By Christopher Le Coq
BRUSSELS (Reuters) - The European Union introduced tighter safety measures for children's toys on Wednesday, a measure that could hurt Chinese imports which make up 80 percent of all EU toy imports.
The new rules specifically target toys that contain phthalates, a plastic softening chemical that has been linked to hormone disruption in children.
They also target flame retardants in some toys, which the European Commission, the EU executive, says may hinder a child's growth and permanently damage their endocrine system.
Surveillance at EU borders and within the 27 member state bloc will be tightened, and manufacturers, importers and distributors will be responsible for identifying hazards and potential exposure to children.
The total retail market for traditional toys in the EU was 14.5 billion euros ($20.6 billion) in 2009, and the European toy industry constitutes over 25 percent of the world toy market.
"We have the best legislation on toys in the world with the highest safety requirements," EU Industry Commissioner Antonio Tajani said in a statement.
"However, it is not sufficient to strengthen the rules ... We also need member states to ensure enhanced market surveillance deterring fraudulent market operators."
Under the new legislation, guidelines aimed at ensuring children are not able to choke by swallowing or inhaling toys have been strengthened.
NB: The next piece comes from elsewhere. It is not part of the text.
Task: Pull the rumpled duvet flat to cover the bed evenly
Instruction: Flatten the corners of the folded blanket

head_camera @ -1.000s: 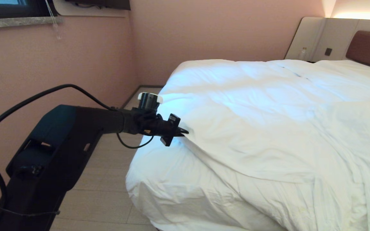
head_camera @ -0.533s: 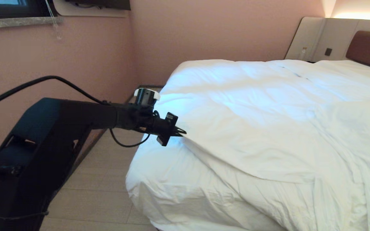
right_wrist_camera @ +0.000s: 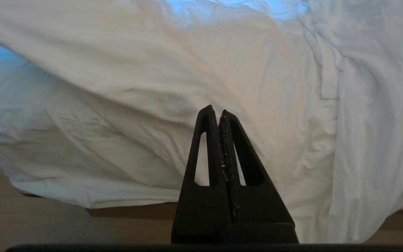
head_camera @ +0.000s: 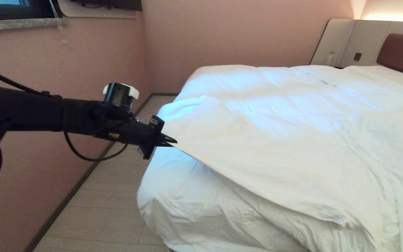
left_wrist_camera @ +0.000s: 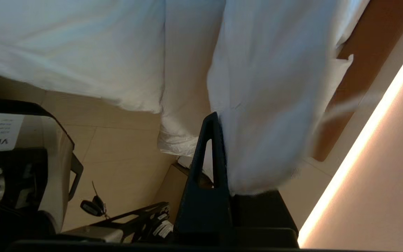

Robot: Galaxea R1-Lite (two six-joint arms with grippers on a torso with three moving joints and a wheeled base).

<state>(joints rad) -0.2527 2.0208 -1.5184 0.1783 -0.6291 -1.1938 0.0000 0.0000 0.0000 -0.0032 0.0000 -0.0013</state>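
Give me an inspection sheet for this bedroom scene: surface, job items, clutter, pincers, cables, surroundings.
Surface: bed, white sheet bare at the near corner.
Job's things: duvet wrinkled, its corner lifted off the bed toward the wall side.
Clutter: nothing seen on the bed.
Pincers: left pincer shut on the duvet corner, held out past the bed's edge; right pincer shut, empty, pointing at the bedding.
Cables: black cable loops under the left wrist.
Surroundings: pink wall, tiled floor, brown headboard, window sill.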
Toys sold with or inside food will now need to be packaged separately and manufacturers must ensure their traceability.
China is a major source of toys destined for EU markets, representing 80 percent of imports, but there are serious concerns about the quality of some products.
A series of safety and food quality scandals have led Europe, the United States and Japan to adopt different approaches to try to keep substandard products out of their markets without cutting off flourishing trade with China.
The EU has been coordinating with Chinese authorities through the European early alert system, which can trigger increased checks on imports, for faulty goods to prevent a threat to public health.